You can alternatively use Kibana to create an advanced anomaly detection job that uses runtime fields. To add the runtime_mappings
property to your datafeed, you must use the Edit JSON tab. For example:
PUT _ml/anomaly_detectors/test2
{
"analysis_config":{
"bucket_span": "10m",
"detectors":[
{
"function":"low_info_content",
"field_name":"my_runtime_field" 1
}
]
},
"data_description": {
"time_field":"@timestamp"
},
"datafeed_config":{
"datafeed_id": "datafeed-test2",
"indices": ["my-index-000001"],
"runtime_mappings": {
"my_runtime_field": {
"type": "keyword",
"script": {
"source": "emit(doc['some_field'].value + '_' + doc['another_field'].value)" 2
}
}
}
}
}
GET _ml/datafeeds/datafeed-test2/_preview
- The runtime field has a generic name in this case, since it is used for various tests in the examples.
- The runtime field uses the plus (+) operator to concatenate strings.
The preview datafeed API returns the following results, which show that "JOE" and "SMITH " have been concatenated and an underscore was added:
[
{
"@timestamp": 1490274000000,
"my_runtime_field": "JOE_SMITH "
}
]
POST _ml/datafeeds/datafeed-test2/_update
{
"runtime_mappings": {
"my_runtime_field": {
"type": "keyword",
"script": {
"source": "emit(doc['another_field'].value.trim())" 1
}
}
}
}
GET _ml/datafeeds/datafeed-test2/_preview
- This runtime field uses the
trim()
function to trim extra white space from a string.

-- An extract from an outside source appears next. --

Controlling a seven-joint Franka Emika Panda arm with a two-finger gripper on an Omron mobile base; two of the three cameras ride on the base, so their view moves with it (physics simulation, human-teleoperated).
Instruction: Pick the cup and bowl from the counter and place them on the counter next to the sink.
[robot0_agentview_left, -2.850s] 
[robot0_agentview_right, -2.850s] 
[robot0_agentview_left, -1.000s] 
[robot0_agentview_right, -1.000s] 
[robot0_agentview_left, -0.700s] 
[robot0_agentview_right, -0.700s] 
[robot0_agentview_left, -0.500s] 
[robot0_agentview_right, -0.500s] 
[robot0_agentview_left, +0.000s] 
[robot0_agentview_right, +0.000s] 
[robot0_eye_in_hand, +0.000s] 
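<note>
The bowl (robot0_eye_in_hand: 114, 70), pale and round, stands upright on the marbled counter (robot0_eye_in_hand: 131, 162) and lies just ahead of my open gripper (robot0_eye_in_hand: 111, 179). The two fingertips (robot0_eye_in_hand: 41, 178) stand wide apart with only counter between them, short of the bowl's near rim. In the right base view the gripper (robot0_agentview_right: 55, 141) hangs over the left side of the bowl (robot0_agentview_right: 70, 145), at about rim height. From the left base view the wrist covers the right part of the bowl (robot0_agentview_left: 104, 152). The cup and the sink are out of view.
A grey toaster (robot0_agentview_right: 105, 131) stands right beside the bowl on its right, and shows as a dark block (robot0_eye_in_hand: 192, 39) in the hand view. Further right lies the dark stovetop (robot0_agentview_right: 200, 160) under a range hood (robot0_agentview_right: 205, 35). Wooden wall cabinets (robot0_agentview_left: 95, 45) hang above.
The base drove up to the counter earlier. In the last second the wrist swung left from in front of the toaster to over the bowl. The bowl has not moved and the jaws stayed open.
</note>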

The preview datafeed API returns the following results, which show that "SMITH " has been trimmed to "SMITH":
[
{
"@timestamp": 1490274000000,
"my_script_field": "SMITH"
}
]
POST _ml/datafeeds/datafeed-test2/_update
{
"runtime_mappings": {
"my_runtime_field": {
"type": "keyword",
"script": {
"source": "emit(doc['some_field'].value.toLowerCase())" 1
}
}
}
}
GET _ml/datafeeds/datafeed-test2/_preview
- This runtime field uses the
toLowerCase
function to convert a string to all lowercase letters. Likewise, you can use thetoUpperCase
function to convert a string to uppercase letters.

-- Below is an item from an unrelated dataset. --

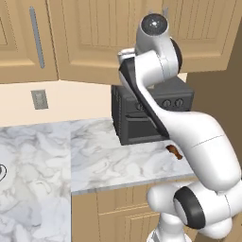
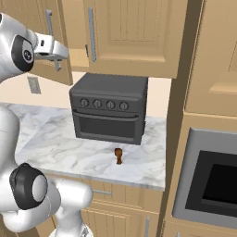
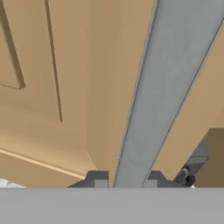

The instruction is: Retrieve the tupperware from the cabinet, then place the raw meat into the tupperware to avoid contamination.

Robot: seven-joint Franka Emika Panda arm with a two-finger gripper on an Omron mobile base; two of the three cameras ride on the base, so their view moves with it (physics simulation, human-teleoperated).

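Marble counter (image 2: 60, 143), dark toaster oven (image 2: 109, 109) at the back, raw meat (image 2: 118, 156) (tiny, reddish-brown) in front

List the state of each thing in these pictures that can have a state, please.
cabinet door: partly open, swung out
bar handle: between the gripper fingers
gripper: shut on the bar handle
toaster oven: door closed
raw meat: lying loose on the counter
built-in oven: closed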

The preview datafeed API returns the following results, which show that "JOE" has been converted to "joe":
[
{
"@timestamp": 1490274000000,
"my_script_field": "joe"
}
]
POST _ml/datafeeds/datafeed-test2/_update
{
"runtime_mappings": {
"my_runtime_field": {
"type": "keyword",
"script": {
"source": "emit(doc['some_field'].value.substring(0, 1).toUpperCase() + doc['some_field'].value.substring(1).toLowerCase())" 1
}
}
}
}
GET _ml/datafeeds/datafeed-test2/_preview
- This runtime field is a more complicated example of case manipulation. It uses the
subString()
function to capitalize the first letter of a string and converts the remaining characters to lowercase.

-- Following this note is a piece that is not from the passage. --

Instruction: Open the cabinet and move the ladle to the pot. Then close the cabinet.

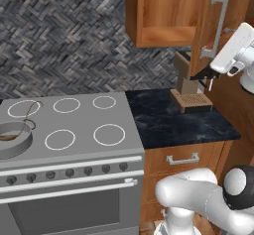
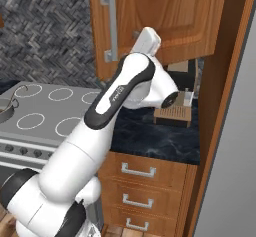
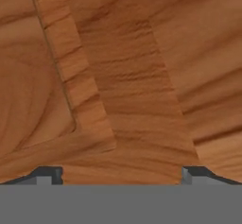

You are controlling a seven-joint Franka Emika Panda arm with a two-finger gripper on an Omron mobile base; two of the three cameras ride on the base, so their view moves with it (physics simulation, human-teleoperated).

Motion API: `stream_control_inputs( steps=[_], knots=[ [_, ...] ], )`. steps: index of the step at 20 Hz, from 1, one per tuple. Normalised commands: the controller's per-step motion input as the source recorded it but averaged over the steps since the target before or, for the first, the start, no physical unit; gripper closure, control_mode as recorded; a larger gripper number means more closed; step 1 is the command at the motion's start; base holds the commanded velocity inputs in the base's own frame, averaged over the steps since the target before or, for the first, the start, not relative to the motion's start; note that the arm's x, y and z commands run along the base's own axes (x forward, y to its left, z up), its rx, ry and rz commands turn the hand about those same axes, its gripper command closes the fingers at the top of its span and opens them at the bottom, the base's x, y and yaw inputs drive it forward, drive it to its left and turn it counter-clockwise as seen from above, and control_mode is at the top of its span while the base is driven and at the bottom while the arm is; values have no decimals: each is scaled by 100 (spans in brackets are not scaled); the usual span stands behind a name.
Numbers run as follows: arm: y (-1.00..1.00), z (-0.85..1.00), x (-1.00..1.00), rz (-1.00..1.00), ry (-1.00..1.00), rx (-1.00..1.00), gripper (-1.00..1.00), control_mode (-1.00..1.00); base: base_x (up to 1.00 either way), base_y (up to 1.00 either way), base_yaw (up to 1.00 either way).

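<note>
Jaws (image 3: 121, 173) stand spread wide, empty, pressed close to the warm-brown wooden cabinet door (image 2: 165, 16), apparently mid-swing. Its vertical silver bar handle (image 2: 111, 26) lies off to one side. The slim dark-grey ladle (image 1: 22, 125) already rests in the grey pot (image 1: 14, 139).

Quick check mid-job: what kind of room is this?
A kitchen, rendered: a stove with burner rings, wooden wall cabinet with its door open, and a dark marble counter over drawers.

Grey stove (image 1: 74, 130) beside black marble counter (image 1: 173, 122) (coffee machine (image 1: 188, 88) on it).
</note>
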Motion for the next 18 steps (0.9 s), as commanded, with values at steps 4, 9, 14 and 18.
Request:
stream_control_inputs(
  steps=[4,9,14,18],
  knots=[
    [12,3,89,-14,22,0,-100,-100,0,0,0],
    [21,1,83,-19,17,-1,-100,-100,0,0,0],
    [34,0,80,-23,7,-3,-100,-100,0,0,0],
    [31,0,75,-22,2,-3,-100,-100,0,0,0]
  ],
)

The preview datafeed API returns the following results, which show that "JOE" has been converted to "Joe":
[
{
"@timestamp": 1490274000000,
"my_script_field": "Joe"
}
]
POST _ml/datafeeds/datafeed-test2/_update
{
"runtime_mappings": {
"my_runtime_field": {
"type": "keyword",
"script": {
"source": "emit(/\\s/.matcher(doc['tokenstring2'].value).replaceAll('_'))" 1
}
}
}
}
GET _ml/datafeeds/datafeed-test2/_preview
- This script uses regular expressions to replace white space with underscores.
The preview datafeed API returns the following results, which show that "foo bar baz" has been converted to "foo_bar_baz":
[
{
"@timestamp": 1490274000000,
"my_script_field": "foo_bar_baz"
}
]
POST _ml/datafeeds/datafeed-test2/_update
{
"runtime_mappings": {
"my_runtime_field": {
"type": "keyword",
"script": {
"source": "def m = /(.*)-bar-([0-9][0-9])/.matcher(doc['tokenstring3'].value); emit(m.find() ? m.group(1) + '_' + m.group(2) : '');" 1
}
}
}
}
GET _ml/datafeeds/datafeed-test2/_preview
- This script looks for a specific regular expression pattern and emits the matched groups as a concatenated string. If no match is found, it emits an empty string.
The preview datafeed API returns the following results, which show that "foo-bar-19" has been converted to "foo_19":
[
{
"@timestamp": 1490274000000,
"my_script_field": "foo_19"
}
]
PUT _ml/anomaly_detectors/test3
{
"analysis_config":{
"bucket_span": "10m",
"detectors":[
{
"function":"lat_long",
"field_name": "my_coordinates"
}
]
},
"data_description": {
"time_field":"@timestamp"
},
"datafeed_config":{
"datafeed_id": "datafeed-test3",
"indices": ["my-index-000001"],
"runtime_mappings": {
"my_coordinates": {
"type": "keyword",
"script": {
"source": "emit(doc['coords.lat'].value + ',' + doc['coords.lon'].value)"
}
}
}
}
}
GET _ml/datafeeds/datafeed-test3/_preview
In Elasticsearch, location data can be stored in geo_point
fields but this data type is not supported natively in machine learning analytics. This example of a runtime field transforms the data into an appropriate format. For more information, see Geographic functions.
The preview datafeed API returns the following results, which show that 41.44
and 90.5
have been combined into "41.44,90.5":
[
{
"@timestamp": 1490274000000,
"my_coordinates": "41.44,90.5"
}
]